My biggest gripe is balancing of the different victory requirements, particularly the economic victory. The truce/ownership cap system is skewed heavily towards moderating military expansion, yet nothing is done to moderate progress towards other victory types. For example, economic victory requirements should not only include a fixed dust amount, but also say the need to colonize 3 economic hubs spread across the galaxy that you need to discover and colonize. This also makes for more interesting late gameplay instead of just rushing dust production and sitting back waiting for time to pass like the turn victory.


Another issue is the need to let the player track his victory progress. Win an economic victory by earning a "certain amount" of dust or being ranked second on the economic victory screen is too vague. Exactly how much? What about a "dust meter" to track the victory progress?
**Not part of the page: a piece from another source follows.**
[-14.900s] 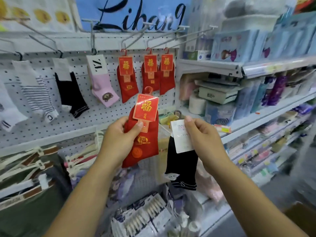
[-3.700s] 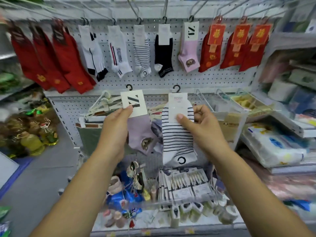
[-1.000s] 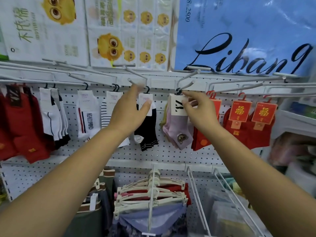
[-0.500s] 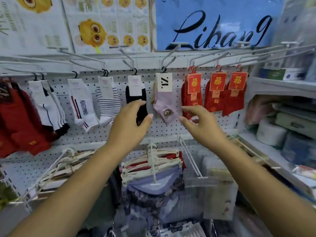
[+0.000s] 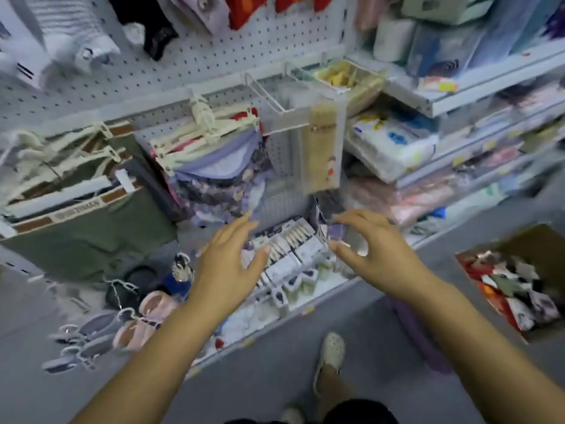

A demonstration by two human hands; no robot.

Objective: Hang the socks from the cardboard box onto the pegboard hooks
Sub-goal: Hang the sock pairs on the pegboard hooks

Such tracking features are also needed for all the other victory types.


In my current game I'm around turn 130.  I'm in second place in score (almost at 1st place)  - but I have no idea what to do to really grow that score beyond just continuing to grow.


But the bigger issue is what you point out in terms of the balance and pacing of the victory conditions relative to each other, and especially how progress is communicated to the player.


- Conquest: it seems absurd to try and control whatever portion of the galaxy it is (50%+?) as it would put the player 3-4 times above their system cap and the happiness penality would wreck your performance.  Not to mention the tedium of managing 30 planets.  The game just doesn't seem to be designed to make this an achievable win.  It really needs to work as a diplomatic victory so that you will collectively with close allies.  Or maybe it's something where if your allies and you have enough systems, you request them to vote for you as the grand chancellor or something and you win.


- Superiority: Controlling everyone homeworld is vastly easier than trying to control a huge amount of total systems. 


- Economic: Doesn't even say what victory threshold is in game?


- Wonder: How many times do I need to build the thing?


- Research: This seems like it would take forever relative to the other victory conditions.  I've never made it close to this one before being in a position to do one of the other ones.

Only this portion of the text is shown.